LM (DRC) v The Secretary of State fo Home Department

JurisdictionEngland & Wales
JudgeLord Justice Sedley,Lord Justice Ward,Lord Neuberger
Judgment Date17 March 2008
Neutral Citation[2008] EWCA Civ 325
CourtCourt of Appeal (Civil Division)
Date17 March 2008
Docket NumberCase No: C5/2007/2152

[2008] EWCA Civ 325




Royal Courts of Justice

Strand, London, WC2A 2LL


Lord Justice Ward

Lord Justice Sedley and

Lord Neuberger

Case No: C5/2007/2152

[AIT No: AA/06699/2005]

Lm (drc)
The Secretary Of State For The Home Department

Mr R Husain (instructed by TRP Solicitors) appeared on behalf of the Appellant.
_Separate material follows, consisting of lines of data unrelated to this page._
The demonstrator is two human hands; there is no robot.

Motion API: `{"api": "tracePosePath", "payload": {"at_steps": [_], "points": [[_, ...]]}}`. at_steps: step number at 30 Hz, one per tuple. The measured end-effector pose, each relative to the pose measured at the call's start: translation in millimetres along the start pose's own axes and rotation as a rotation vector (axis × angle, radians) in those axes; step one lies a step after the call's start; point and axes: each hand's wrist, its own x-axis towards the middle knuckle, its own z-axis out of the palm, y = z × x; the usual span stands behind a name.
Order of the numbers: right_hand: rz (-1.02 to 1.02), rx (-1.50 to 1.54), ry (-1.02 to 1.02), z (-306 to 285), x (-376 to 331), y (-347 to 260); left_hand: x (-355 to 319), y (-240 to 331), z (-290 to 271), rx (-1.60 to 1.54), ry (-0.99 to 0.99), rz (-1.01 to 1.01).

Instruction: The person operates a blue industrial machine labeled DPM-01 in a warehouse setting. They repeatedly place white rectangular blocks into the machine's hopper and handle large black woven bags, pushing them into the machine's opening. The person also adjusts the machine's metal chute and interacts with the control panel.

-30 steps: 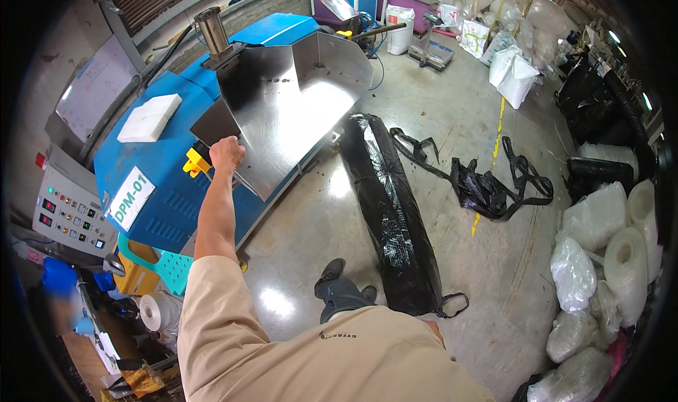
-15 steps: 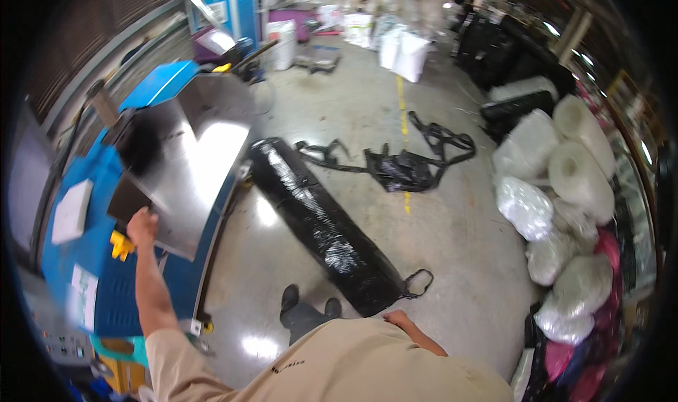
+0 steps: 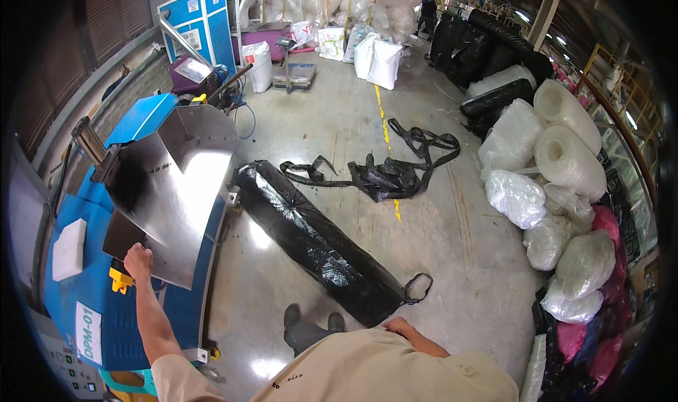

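Note:
My left hand (image 3: 138,261) rests closed on the near lower edge of a shiny steel hopper (image 3: 176,190) on a blue machine (image 3: 92,289). My right hand (image 3: 400,326) hangs low at my side, mostly hidden by my beige shirt; only knuckles show and nothing is visible in it. A long roll wrapped in black plastic (image 3: 318,240) lies on the concrete floor in front of me, its near end close to my right hand, with a loop strap (image 3: 418,288) at that end. My shoes (image 3: 305,323) stand beside the roll.
Loose black plastic strips (image 3: 385,172) lie past the roll by a yellow floor line. Clear and black film rolls and bags (image 3: 558,162) are stacked on the right. White sacks (image 3: 374,60), a scale and a blue cabinet (image 3: 194,21) stand at the back. A control panel (image 3: 74,370) sits lower left.
The view has swung back to the left and steadied. My left hand stays on the hopper's edge. My right hand now shows near the roll's end.

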Motion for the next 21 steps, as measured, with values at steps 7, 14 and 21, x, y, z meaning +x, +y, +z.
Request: {"api": "tracePosePath", "payload": {"at_steps": [7, 14, 21], "points": [[-0.006, 0.099, 0.035, -3.9, -11.4, -8.8, 4.8, -10.0, 14.5, 0.000, 0.016, 0.000], [-0.160, -0.062, 0.031, -2.9, 13.7, 17.0, 7.2, 2.1, 15.8, -0.023, -0.005, 0.005], [-0.071, 0.139, 0.006, 4.6, 9.8, -6.7, 1.4, -17.3, 7.4, 0.014, 0.008, -0.012]]}}
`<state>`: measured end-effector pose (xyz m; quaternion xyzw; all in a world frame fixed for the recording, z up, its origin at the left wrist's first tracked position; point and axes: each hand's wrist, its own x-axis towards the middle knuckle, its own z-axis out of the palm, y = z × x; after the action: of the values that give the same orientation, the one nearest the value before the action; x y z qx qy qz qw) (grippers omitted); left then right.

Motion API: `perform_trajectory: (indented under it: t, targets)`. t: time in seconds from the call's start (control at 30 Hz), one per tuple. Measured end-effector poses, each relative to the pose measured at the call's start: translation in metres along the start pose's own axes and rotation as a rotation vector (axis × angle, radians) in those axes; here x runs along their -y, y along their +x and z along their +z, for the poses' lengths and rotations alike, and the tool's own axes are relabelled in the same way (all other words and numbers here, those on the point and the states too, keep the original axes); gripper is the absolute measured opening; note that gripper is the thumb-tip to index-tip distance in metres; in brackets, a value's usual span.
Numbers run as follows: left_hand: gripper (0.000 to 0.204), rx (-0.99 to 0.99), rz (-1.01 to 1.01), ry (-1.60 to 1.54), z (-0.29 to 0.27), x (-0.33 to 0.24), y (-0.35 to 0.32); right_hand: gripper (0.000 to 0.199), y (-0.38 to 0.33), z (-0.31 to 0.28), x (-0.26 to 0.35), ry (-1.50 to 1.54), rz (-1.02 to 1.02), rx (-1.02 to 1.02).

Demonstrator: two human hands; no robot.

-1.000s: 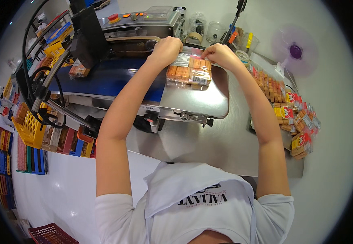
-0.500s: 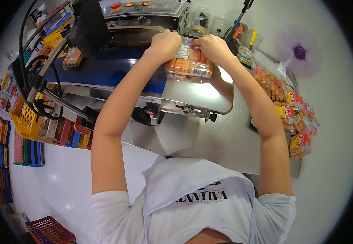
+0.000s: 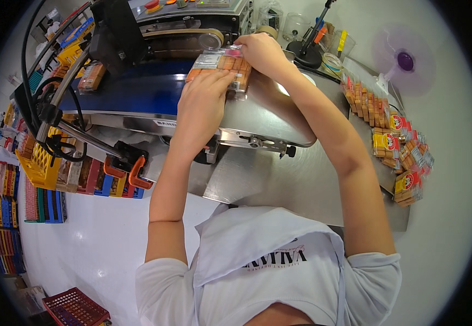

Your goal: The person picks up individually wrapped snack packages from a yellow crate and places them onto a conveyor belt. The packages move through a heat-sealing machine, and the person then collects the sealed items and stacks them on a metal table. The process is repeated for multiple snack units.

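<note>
"What does the pack look like?"
"A flat, clear plastic pack of orange-brown blocks (image 3: 235,64) in rows, with pale printing and crinkled film at its edges. It is at the right end of the smooth blue conveyor belt (image 3: 138,89), beside the shiny steel end plate (image 3: 279,114)."
"And the hands?"
"The left hand (image 3: 200,108) comes up from the near edge, fingers stretched over the pack's near left part; I cannot tell whether they grip. The right hand (image 3: 264,54) bends in from the right, fingers closed on the far right edge of the film."
"How many packs?"
"One under the two hands, one similar orange-brown pack (image 3: 91,76) toward the belt's left end. Along the steel bench's (image 3: 263,176) right edge, an overlapping pile of clear packs (image 3: 407,187) shows three red-and-yellow labels."
</note>
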<state>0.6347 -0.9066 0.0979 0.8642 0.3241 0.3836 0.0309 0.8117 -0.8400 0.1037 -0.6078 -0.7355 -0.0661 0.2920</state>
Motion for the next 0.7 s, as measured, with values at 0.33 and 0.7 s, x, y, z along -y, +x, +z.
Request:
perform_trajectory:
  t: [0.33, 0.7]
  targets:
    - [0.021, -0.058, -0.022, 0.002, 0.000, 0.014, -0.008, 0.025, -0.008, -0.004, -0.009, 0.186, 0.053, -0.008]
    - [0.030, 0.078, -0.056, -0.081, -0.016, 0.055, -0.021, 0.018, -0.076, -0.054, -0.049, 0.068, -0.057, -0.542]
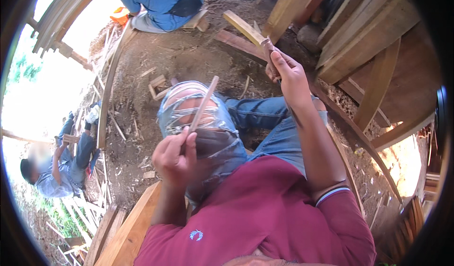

Ms P Patel (instructed by the Treasury Solicitors) appeared on behalf of the Respondent.

Lord Justice Sedley

The appellant, who is now 22, came to this country with her two younger siblings in May 2002 when all three of them were minors, one of them born on 13 October 1992, the other on 21 July 1988. They had fled from the Democratic Republic of Congo where their parents, who were Burundian, had been abducted and (as the immigration judge was in due course to find) probably killed by Congolese soldiers. The father was a doctor; the mother was a diamond trader. The children thereafter lived from hand to mouth until by selling one of the mother's diamonds they were able to reach the United Kingdom. Here they have been cared for and fostered by a couple, Mr and Mrs Hodgson. They have no other family and no remaining links with the Democratic Republic of Congo.


The Home Secretary declined to grant the appellant either a variation of her leave to remain here or further leave to remain. She appealed to the AIT on both asylum and human rights grounds. Before Immigration Judge Salmon in August 2005 the asylum claim failed but the human rights claim succeeded, both under Article 3 and under Article 8 of the Convention. A reconsideration of the human rights determination was ordered because of arguable errors of law. No attempt was or has since been made to revive the asylum claim.


In April 2006 Senior Immigration Judge Southern held not only that Immigration Judge Salmon had erred in law but that the human rights claim was unarguable because it was not justiciable. He therefore substituted a decision dismissing the appellant's human rights appeal without proceeding to a second-stage hearing.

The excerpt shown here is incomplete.